* _THE DATA_
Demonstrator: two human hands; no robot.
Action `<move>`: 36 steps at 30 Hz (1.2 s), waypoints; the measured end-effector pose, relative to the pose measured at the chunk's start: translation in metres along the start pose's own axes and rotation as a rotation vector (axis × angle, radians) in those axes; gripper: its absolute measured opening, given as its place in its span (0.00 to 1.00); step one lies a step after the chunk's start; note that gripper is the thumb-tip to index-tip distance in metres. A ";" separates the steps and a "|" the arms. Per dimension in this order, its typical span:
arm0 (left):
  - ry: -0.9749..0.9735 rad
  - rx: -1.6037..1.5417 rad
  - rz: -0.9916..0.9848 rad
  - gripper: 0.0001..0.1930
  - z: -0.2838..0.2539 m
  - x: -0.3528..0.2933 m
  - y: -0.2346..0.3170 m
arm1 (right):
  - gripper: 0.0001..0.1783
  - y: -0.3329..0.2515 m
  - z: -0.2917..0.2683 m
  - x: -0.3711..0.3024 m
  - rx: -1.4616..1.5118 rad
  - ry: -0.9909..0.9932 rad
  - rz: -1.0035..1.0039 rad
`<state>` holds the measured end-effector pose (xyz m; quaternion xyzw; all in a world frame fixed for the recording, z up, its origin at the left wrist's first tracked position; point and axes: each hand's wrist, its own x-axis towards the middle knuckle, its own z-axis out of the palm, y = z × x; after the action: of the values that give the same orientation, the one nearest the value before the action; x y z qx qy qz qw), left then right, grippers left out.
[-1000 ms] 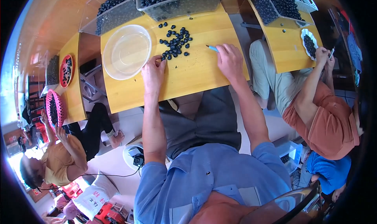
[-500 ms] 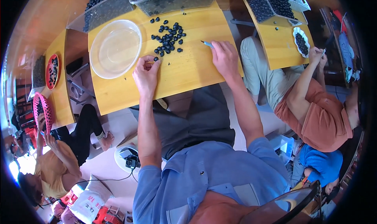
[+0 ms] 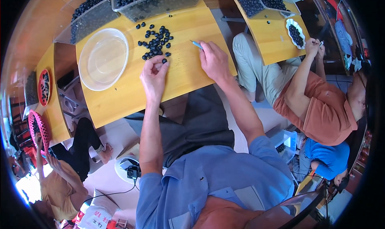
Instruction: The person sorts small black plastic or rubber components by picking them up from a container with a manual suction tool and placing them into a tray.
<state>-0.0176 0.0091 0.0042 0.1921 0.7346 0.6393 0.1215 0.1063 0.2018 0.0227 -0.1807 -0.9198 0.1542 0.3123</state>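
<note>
Between the thumb and forefinger of my left hand (image 3: 154, 77), a single dark blueberry (image 3: 164, 61) is pinched, just on the near side of a loose scatter of blueberries (image 3: 157, 43) on the yellow table (image 3: 184, 74). My right hand (image 3: 215, 59) is closed around a slim light-blue pen-like tool (image 3: 196, 44). Its thin dark tip points left toward the scatter, apart from the berry. To the left of the scatter stands a round clear plastic bowl (image 3: 103, 59) with nothing visible inside.
Clear bins (image 3: 160, 8) heaped with blueberries line the table's far edge. On the right, a co-worker (image 3: 317, 104) sits at another table with a white dish (image 3: 288, 28) of berries. A person at left holds a pink basket (image 3: 39, 128) near a red plate (image 3: 39, 86).
The whole view has shifted, so the table sits farther left. My left hand, still pinching a berry, has moved right along the table. My right hand and its tool have barely moved.
</note>
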 end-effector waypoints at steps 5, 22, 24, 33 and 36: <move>-0.020 -0.021 0.076 0.10 -0.002 -0.001 -0.007 | 0.19 -0.011 0.005 -0.006 0.060 0.004 -0.104; -0.075 -0.025 0.136 0.09 0.001 -0.003 0.003 | 0.17 -0.020 0.008 -0.016 0.052 0.021 -0.358; -0.103 0.051 0.169 0.10 0.001 -0.003 0.003 | 0.16 -0.020 0.008 -0.017 0.055 0.020 -0.366; -0.107 -0.080 -0.001 0.18 0.003 -0.006 0.009 | 0.18 -0.024 0.004 -0.018 0.016 -0.001 -0.390; -0.111 -0.086 0.003 0.18 0.003 -0.005 0.006 | 0.19 -0.024 0.004 -0.018 0.000 -0.015 -0.395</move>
<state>-0.0113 0.0107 0.0097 0.2232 0.6983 0.6587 0.1693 0.1113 0.1726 0.0197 0.0044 -0.9397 0.0916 0.3295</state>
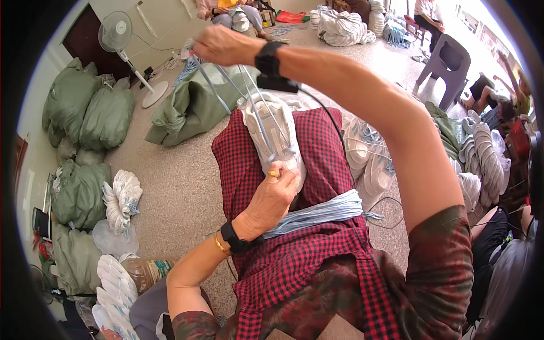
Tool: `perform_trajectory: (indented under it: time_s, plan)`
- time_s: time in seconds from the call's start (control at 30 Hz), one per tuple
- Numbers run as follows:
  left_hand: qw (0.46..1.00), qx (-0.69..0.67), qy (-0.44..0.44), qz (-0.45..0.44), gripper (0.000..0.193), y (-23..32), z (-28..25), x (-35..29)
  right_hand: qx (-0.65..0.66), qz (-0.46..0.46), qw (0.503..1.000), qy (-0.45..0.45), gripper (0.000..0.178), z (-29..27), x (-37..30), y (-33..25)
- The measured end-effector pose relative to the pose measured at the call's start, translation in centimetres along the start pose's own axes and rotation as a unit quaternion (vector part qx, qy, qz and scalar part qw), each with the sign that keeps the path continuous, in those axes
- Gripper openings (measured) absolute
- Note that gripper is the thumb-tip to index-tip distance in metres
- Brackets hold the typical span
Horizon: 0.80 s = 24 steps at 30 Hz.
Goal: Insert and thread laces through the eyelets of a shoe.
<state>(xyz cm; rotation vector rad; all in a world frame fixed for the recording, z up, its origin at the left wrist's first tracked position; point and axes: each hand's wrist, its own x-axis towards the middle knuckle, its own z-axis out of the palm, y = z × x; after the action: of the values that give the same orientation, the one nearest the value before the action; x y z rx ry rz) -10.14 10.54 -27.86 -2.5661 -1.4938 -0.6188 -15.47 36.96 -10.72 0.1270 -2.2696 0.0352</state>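
A white shoe [290, 129] lies on my lap over a red-and-black checked apron [320, 136], its toe end toward me. My left hand [265, 199] grips it near the toe, with a yellow covering on the thumb or finger tip. Pale blue-grey shoelaces [213, 85] run through the holes and stretch up and away to the far left. High above the shoe's far end, my right hand [222, 46] is closed on those laces, holding them taut. A bundle of light blue laces [323, 212] rests across my waist.
Stacks of white shoe parts stand at the right [484, 161] and left [123, 198]. Green sacks [105, 116] line the left wall, near a standing fan [115, 31]. Another green sack [184, 107] lies ahead. A grey plastic stool [445, 63] and seated people are farther off.
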Motion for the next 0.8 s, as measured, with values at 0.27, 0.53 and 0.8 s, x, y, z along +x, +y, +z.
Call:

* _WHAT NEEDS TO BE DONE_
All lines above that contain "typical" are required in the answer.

* _RESPONSE TO THE EXERCISE_
Action `<move>`: 36 steps at 30 Hz (1.2 s), waypoints; the measured end-effector pose, relative to the pose measured at the chunk's start: translation in metres along the start pose's own axes and rotation as a rotation vector (axis × angle, radians) in those axes; gripper: its absolute measured opening, given as its place in its span (0.00 to 1.00); step one lies a step after the chunk's start; note that gripper is the thumb-tip to index-tip distance in metres. A ";" separates the steps and a "|" the arms. Per dimension in this order, its typical span:
- Brackets hold the typical span

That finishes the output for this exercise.